Problem:
Every line of the material is to be transcribed verbatim, with images omitted.

Source material:
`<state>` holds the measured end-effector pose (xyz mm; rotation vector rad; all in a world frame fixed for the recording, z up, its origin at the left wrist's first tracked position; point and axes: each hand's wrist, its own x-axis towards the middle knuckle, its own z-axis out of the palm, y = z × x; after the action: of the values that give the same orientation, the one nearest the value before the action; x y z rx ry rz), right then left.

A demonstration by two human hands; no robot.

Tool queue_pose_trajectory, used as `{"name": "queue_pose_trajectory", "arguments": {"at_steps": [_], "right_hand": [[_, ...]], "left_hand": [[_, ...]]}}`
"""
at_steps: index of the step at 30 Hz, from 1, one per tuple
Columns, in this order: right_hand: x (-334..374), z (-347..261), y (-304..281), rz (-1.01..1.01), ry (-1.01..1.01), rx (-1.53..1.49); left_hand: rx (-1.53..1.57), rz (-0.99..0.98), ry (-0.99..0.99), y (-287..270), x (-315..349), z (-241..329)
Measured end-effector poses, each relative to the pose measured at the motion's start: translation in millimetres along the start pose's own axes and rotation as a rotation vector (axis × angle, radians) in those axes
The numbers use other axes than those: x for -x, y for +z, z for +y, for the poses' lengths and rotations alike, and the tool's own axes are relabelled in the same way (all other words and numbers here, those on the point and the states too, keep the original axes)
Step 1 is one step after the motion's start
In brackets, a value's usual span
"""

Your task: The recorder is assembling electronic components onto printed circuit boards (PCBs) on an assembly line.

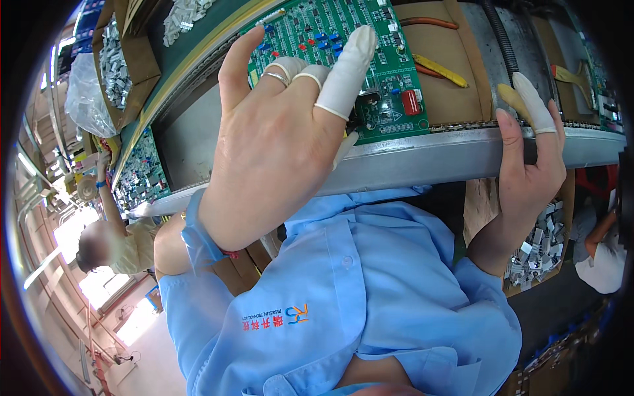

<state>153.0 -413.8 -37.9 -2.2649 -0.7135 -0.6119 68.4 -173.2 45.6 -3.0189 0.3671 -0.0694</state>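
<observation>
A green circuit board [413, 79] with small blue and red parts lies on the conveyor rail in front of me. My left hand [277, 138] is spread palm down over its near part. White finger cots cover several of its fingers; the index finger stretches forward while the middle ones bend. Whether the fingertips press on the board is hidden. Beside the thumb a red capacitor [411, 102] stands near the board's corner. Farther right, my right hand [535, 152] rests at the metal rail [422, 158], fingers apart, nothing visible in them.
Orange-handled and yellow-handled tools [441, 70] lie on cardboard beyond the rail. More boards sit on the line at left [142, 168] and far right. Boxes of metal parts stand at upper left [113, 66] and below my right arm [538, 254]. Other people are at both sides.
</observation>
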Motion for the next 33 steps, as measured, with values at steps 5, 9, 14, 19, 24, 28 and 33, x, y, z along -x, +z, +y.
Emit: {"name": "queue_pose_trajectory", "arguments": {"at_steps": [5, 9, 14, 19, 24, 28, 33], "right_hand": [[-1.3, 0.2, -1.9, -0.014, -0.009, -0.008], [-2.1, 1.5, -1.6, -0.014, -0.018, 0.009], [-2.5, 0.7, -1.1, -0.02, -0.008, 0.002], [-2.9, 1.6, -0.1, -0.03, -0.017, 0.019], [0.0, 1.7, -1.1, -0.028, -0.009, 0.037], [0.4, 1.6, -1.7, -0.026, -0.016, 0.007], [2.3, 2.2, 1.5, -0.02, 0.001, 0.001]], "left_hand": [[0.029, 0.038, 0.026, -0.6, -0.5, -0.8], [0.042, 0.061, 0.022, -1.6, 0.6, -0.5], [-0.024, 0.057, 0.064, -0.6, -1.4, 2.5], [-0.023, 0.042, 0.058, 2.5, -2.8, 1.0], [-0.009, 0.003, 0.046, 1.4, -3.2, 1.5], [0.055, -0.024, 0.033, -2.5, -4.0, -5.3], [0.1, -0.076, 0.049, -4.0, -9.5, -10.3]]}}
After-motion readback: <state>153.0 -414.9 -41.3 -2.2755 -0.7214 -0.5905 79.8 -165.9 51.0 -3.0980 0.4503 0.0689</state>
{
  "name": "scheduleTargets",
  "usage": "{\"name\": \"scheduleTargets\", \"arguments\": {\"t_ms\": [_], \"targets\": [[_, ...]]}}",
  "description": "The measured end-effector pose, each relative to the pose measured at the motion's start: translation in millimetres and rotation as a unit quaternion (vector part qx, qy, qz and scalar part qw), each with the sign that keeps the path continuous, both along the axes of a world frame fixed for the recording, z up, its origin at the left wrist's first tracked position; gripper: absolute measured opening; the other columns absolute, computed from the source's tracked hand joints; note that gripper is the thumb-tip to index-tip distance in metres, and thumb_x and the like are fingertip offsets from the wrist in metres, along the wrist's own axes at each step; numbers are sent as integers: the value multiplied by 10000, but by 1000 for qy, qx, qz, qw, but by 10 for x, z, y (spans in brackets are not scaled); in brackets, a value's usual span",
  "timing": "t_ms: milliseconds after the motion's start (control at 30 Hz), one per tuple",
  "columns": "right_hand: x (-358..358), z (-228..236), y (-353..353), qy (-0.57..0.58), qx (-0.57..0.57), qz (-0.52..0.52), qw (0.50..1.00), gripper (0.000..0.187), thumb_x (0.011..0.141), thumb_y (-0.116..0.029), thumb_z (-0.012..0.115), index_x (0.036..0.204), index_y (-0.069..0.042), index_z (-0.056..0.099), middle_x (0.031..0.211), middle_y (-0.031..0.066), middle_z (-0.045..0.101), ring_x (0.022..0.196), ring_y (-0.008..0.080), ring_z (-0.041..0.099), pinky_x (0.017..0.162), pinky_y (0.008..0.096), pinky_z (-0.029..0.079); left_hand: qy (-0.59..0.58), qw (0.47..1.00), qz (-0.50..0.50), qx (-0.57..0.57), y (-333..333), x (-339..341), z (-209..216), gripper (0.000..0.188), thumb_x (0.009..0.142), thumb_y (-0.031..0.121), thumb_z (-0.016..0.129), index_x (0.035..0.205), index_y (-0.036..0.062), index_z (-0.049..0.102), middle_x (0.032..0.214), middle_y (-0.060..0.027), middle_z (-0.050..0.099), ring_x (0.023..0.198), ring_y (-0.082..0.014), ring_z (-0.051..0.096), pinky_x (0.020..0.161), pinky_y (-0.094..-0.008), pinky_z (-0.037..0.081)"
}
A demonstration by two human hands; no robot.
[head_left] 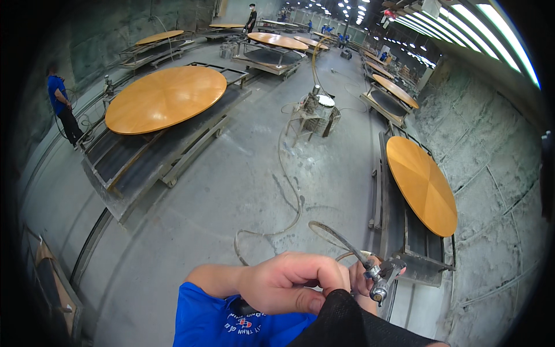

Solution to the problem:
`<state>` holds the measured end-effector pose (xyz mm; rotation vector rad; all in a world frame fixed for the recording, z up, its origin at the left wrist's first tracked position; point and axes: each hand's wrist, its own x-axis towards the middle knuckle, its own z-axis out of the palm, y = z × x; after the action: of the values that give the same orientation, the one nearest the value before the action; x y z rx ry rz), right then left.

A demonstration by two human hands; no robot.

Tool queue_pose_trajectory, used as `{"name": "queue_pose_trajectory", "arguments": {"at_steps": [_], "right_hand": [[_, ...]], "left_hand": [[_, ...]]}}`
"""
at_steps: index of the step at 30 Hz, from 1, one per tuple
Columns, in this order: right_hand: x (-334..374), z (-347..261), y (-304..281), rz (-1.01..1.01), ry (-1.01..1.01), rx (-1.53..1.49); left_hand: rx (-1.53..1.57), rz (-0.99..0.98), ry (-0.99..0.99), y (-287..270), x (-315..349), z (-241..329)
Measured end-effector poses, each relative to the pose measured at the motion's start: translation in millimetres along the start pose's own axes and rotation as a rotation vector (axis × angle, radians) in those axes
The numbers use other axes than those: x for -x, y for +z, z for +y, for the poses' lengths and rotations alike, and the tool's own axes are relabelled in the same way (all other words and numbers here, those on the point and the states too, keep the original axes)
Step 1 is one step after the motion's start
In brackets, a value's usual span
"""

Your task: The recorder is assembling electronic components onto printed circuit boards (PCBs) on an assembly line.


<state>153.0 -413.8 -37.9 -2.2649 -0.7135 -0.6119 68.4 -173.2 45.6 -3.0189 0.3671 -0.0694</state>
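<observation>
A green circuit board [413, 79] with small blue and red parts lies on the conveyor rail in front of me. My left hand [277, 138] is spread palm down over its near part. White finger cots cover several of its fingers; the index finger stretches forward while the middle ones bend. Whether the fingertips press on the board is hidden. Beside the thumb a red capacitor [411, 102] stands near the board's corner. Farther right, my right hand [535, 152] rests at the metal rail [422, 158], fingers apart, nothing visible in them.
Orange-handled and yellow-handled tools [441, 70] lie on cardboard beyond the rail. More boards sit on the line at left [142, 168] and far right. Boxes of metal parts stand at upper left [113, 66] and below my right arm [538, 254]. Other people are at both sides.
</observation>
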Motion for the next 33 steps, as measured, with values at steps 5, 9, 14, 19, 24, 28 and 33, x, y, z along -x, +z, +y.
Emit: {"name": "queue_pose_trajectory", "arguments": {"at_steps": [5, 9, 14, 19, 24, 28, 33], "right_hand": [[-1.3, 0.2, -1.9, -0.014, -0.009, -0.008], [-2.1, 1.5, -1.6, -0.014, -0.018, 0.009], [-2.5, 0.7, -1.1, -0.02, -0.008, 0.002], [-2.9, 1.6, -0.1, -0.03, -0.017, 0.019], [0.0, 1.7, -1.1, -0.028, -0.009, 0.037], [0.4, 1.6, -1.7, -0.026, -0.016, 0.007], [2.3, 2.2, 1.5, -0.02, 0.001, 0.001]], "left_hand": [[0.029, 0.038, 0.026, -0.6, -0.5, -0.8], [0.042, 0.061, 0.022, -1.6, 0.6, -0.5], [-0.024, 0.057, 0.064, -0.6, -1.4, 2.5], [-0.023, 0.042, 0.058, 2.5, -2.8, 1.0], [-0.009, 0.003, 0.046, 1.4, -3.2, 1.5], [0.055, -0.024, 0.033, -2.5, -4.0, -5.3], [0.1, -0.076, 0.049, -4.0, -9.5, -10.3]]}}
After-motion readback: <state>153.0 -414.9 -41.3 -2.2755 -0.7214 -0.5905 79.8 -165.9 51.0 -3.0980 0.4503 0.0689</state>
{
  "name": "scheduleTargets",
  "usage": "{\"name\": \"scheduleTargets\", \"arguments\": {\"t_ms\": [_], \"targets\": [[_, ...]]}}",
  "description": "The measured end-effector pose, each relative to the pose measured at the motion's start: translation in millimetres and rotation as a unit quaternion (vector part qx, qy, qz and scalar part qw), each with the sign that keeps the path continuous, both along the axes of a world frame fixed for the recording, z up, its origin at the left wrist's first tracked position; gripper: absolute measured opening; the other columns absolute, computed from the source's tracked hand joints; note that gripper is the thumb-tip to index-tip distance in metres, and thumb_x and the like are fingertip offsets from the wrist in metres, along the wrist's own axes at each step; numbers are sent as integers: the value multiplied by 10000, but by 1000 for qy, qx, qz, qw, but by 10 for x, z, y (spans in brackets are not scaled); in brackets, a value's usual span",
  "timing": "t_ms: milliseconds after the motion's start (control at 30 Hz), one per tuple",
  "columns": "right_hand: x (-358..358), z (-228..236), y (-353..353), qy (-0.57..0.58), qx (-0.57..0.57), qz (-0.52..0.52), qw (0.50..1.00), gripper (0.000..0.187), thumb_x (0.011..0.141), thumb_y (-0.116..0.029), thumb_z (-0.012..0.115), index_x (0.036..0.204), index_y (-0.069..0.042), index_z (-0.056..0.099), middle_x (0.031..0.211), middle_y (-0.031..0.066), middle_z (-0.045..0.101), ring_x (0.022..0.196), ring_y (-0.008..0.080), ring_z (-0.041..0.099), pinky_x (0.017..0.162), pinky_y (0.008..0.096), pinky_z (-0.029..0.079); left_hand: qy (-0.59..0.58), qw (0.47..1.00), qz (-0.50..0.50), qx (-0.57..0.57), y (-333..333), x (-339..341), z (-209..216), gripper (0.000..0.188), thumb_x (0.009..0.142), thumb_y (-0.031..0.121), thumb_z (-0.016..0.129), index_x (0.035..0.205), index_y (-0.036..0.062), index_z (-0.049..0.102), middle_x (0.032..0.214), middle_y (-0.060..0.027), middle_z (-0.050..0.099), ring_x (0.023..0.198), ring_y (-0.082..0.014), ring_z (-0.051..0.096), pinky_x (0.020..0.161), pinky_y (-0.094..-0.008), pinky_z (-0.037..0.081)"
}
A demonstration by two human hands; no robot.
[head_left] 

Nothing else is needed for this exercise.